Salimos del ascensor. Abriste la puerta y nos metimos dentro. Nuestras bocas se buscaron encontrándose. Nuestras manos se hacían un lio de lo nerviosos que estábamos por el deseo que nos estaba consumiendo.
Paramos. Nos miramos. Nos deseamos.
Me acariciaste la cara y me volviste a besar dulce y salvaje. Me provocas. Quiero que me beses pero no lo sigues haciendo. Busco tu boca pero no la encuentro. Jadeas y sigues escapando a mis besos. Me excitas cada vez más. Susurras a mi oído si me gusta. Yo te digo que sí. Mi corazón acelera de ritmo.
Me quitas la camiseta. Yo te quito la tuya. Desabrochas mi sujetador y me lo quitas mientras acaricias mis senos haciendo que mis pezones se pongan erectos de la excitación que en ese momento me embarga.
Siento tu aliento en mi cuello. Tu lengua comienza a recorrer cada centímetro de mi piel desde mi hombro, mi escote… te paras en mis pechos. Los saboreas. Acaricio tu pelo mientras tú sigues saboreando el sabor de mi piel. Sigues bajando hasta mi ombligo. Desabrochas los botones de mis vaqueros. Los vas bajando mientras yo te miro deseosa que termines con la ceremonia cuanto antes. Es contradictorio quiero que termines pero a la vez si se termina lo echaría de menos. Me gusta lo que hacesMe los bajas poco a poco mientras admiras mi tanguita. Yo sigo acariciando tu pelo mientras espero con expectación a que termines tu obra.
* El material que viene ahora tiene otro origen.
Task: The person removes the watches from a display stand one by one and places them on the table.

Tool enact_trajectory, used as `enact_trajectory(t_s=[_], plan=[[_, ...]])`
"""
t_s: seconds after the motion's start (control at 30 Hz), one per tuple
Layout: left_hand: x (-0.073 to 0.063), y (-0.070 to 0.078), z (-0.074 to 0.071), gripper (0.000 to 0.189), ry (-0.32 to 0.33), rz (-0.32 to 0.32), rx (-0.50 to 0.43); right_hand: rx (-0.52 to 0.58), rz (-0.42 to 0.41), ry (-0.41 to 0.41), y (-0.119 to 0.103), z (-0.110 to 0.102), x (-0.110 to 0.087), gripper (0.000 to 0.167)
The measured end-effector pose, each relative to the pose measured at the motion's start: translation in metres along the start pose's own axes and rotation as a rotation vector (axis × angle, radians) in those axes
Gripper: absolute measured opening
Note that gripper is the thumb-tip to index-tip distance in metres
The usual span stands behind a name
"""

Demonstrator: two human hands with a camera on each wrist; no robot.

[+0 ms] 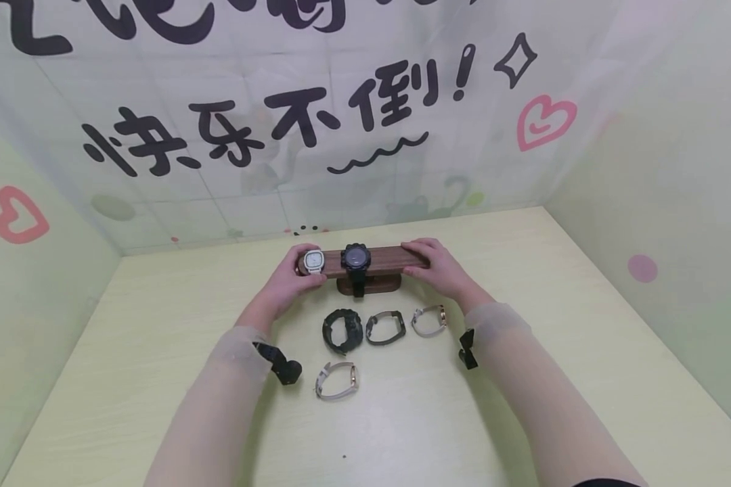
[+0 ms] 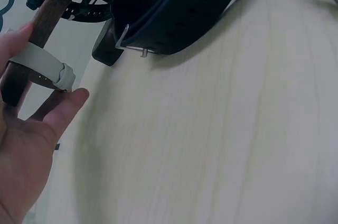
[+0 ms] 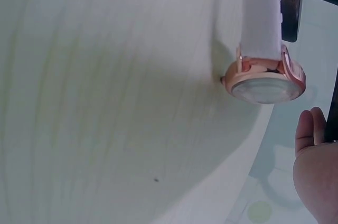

Me bajas el tanguita poco a poco. Me siento intimidada pero muy excitada. Necesito que me tomes ya pero tú todavía no quieres.
Vuelves hacia arriba. Me vuelves a besar por el cuello. Yo te desabrocho tus vaqueros y te los quito con todo lo que tienes debajo. Ya estamos desnudos los dos. Nuestras pieles se empiezan a conocer. Se rozan provocando mayor éxtasis en nosotros. Me das la vuelta. Mis brazos se enlazan alrededor de tu cuello. Tú me vuelves a empezar a dar besos y mordisquitos por la espalda. Me acaricias los pechos. Vas bajando hasta alcanzar mi sexo húmedo. Me contraigo. Me acaricias las caderas. Me doy la vuelta y nos volvemos a besar. Me tumbas en el suelo. Te metes entre mis piernas y yo te acojo con gran placer por mi parte. Necesito sentir tu piel. Necesito sentirte entero. Me das la vuelta. Sujetas mis brazos con tus manos. Entras en mí. Yo suelto un gemido de placer. Sueltas uno de mis brazos para acariciarme otra vez los pechos. Sigues bailando con un compás salvaje pero rítmico. Sueltas el otro brazo. Coges mis caderas para ayudarte en tus embestidas. Me gusta. Quiero que sigas. Nuestros jadeos se entremezclan. Siento tu sudor cayendo en mi espalda. Me besas alrededor de mi cuello. Me tienes a tu merced. Me das la vuelta. Quieres ver mi cara mientras terminas de tomarme.
Vuelves a entrar en mí. Me miras. Sigues bailando encima de mí. Te acaricio la espalda. Hundo mis dedos en ella. Gimo, jadeo. Nuestras pieles y nuestros sudores se funden en uno. Tú sigues embistiéndome cada vez más rápido. Me gusta. No pares. Sigue. Me sujetas otra vez los brazos hacia arriba. Me miras. Me besas. Coges otra vez mis caderas para adentrarte más en mí. Vuelves a soltarlas para volver a acariciarme los pechos. Tu ritmo es más rápido. Te siento dentro. Sigues no paras. Cada vez más rápido. Te gusta. Me gusta. Estamos a punto………
Te derrumbas encima de mí. Derrotado. Yo me dejo quedar quieta. No puedo más. Sigues dentro de mí. Todavía te puedo sentir. Ya no te mueves. Me miras. Me acaricias la cara. Me besas. Te correspondo. Nos quedamos inmóviles no quiero que salgas de mí y tú no quieres salir. Me gusta tenerte tan cerca.
Suena algún teléfono. Ninguno de los dos se mueve. Seguimos quietos. Tú te levantas me miras. Sonríes me acaricias. Me levanto contigo. Me coges en brazos y me depositas en tu cama. Te tumbas a mi lado. Me abrazas y nos dormimos.